*** Raw data ***
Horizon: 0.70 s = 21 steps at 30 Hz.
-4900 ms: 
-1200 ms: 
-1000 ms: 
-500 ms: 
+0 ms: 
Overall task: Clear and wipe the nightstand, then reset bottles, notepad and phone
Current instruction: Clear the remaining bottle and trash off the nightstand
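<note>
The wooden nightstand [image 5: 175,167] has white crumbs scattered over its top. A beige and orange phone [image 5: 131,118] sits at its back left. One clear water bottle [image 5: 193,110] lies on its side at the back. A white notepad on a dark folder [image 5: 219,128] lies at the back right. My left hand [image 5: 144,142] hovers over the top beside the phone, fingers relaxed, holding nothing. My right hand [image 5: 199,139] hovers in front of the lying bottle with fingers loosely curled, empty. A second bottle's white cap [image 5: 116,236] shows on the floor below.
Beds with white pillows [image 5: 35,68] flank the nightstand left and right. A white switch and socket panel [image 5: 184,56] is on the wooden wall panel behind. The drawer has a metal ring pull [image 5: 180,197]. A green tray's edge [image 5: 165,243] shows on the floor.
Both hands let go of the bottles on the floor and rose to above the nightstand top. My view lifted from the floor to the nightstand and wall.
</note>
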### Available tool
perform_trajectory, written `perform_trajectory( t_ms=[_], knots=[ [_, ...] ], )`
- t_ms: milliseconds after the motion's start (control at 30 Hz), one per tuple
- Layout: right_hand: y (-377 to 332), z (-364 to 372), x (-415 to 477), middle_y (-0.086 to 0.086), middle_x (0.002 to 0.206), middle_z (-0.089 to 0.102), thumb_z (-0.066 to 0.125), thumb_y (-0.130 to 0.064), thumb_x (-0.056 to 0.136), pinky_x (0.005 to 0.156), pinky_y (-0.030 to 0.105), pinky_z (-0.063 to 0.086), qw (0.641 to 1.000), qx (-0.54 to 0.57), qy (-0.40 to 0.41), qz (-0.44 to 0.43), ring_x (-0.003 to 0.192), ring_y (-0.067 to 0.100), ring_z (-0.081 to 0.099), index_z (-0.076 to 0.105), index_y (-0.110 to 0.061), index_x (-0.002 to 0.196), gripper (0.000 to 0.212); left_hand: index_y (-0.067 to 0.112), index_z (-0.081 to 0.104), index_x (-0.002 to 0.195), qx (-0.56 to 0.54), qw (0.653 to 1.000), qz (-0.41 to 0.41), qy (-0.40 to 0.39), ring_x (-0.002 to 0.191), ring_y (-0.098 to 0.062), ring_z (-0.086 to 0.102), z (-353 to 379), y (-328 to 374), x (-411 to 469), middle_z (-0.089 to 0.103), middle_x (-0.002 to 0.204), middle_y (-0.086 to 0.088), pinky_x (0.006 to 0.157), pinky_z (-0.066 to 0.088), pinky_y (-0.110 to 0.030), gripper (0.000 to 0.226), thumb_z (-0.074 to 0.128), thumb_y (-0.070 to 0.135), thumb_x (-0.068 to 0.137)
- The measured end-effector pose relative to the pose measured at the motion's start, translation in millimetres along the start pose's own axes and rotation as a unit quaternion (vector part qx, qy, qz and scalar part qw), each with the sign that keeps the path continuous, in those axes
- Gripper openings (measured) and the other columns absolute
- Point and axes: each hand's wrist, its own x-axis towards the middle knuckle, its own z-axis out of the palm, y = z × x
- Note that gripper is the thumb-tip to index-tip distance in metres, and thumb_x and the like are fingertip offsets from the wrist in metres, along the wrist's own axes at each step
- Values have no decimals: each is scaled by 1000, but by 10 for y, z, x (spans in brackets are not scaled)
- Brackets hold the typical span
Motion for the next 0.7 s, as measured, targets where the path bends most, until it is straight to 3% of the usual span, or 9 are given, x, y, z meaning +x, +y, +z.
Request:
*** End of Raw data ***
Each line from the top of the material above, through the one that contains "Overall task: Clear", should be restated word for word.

**Completed task**
Horizon: 0.70 s = 21 steps at 30 Hz.
-4900 ms: 
-1200 ms: 
-1000 ms: 
-500 ms: 
+0 ms: 
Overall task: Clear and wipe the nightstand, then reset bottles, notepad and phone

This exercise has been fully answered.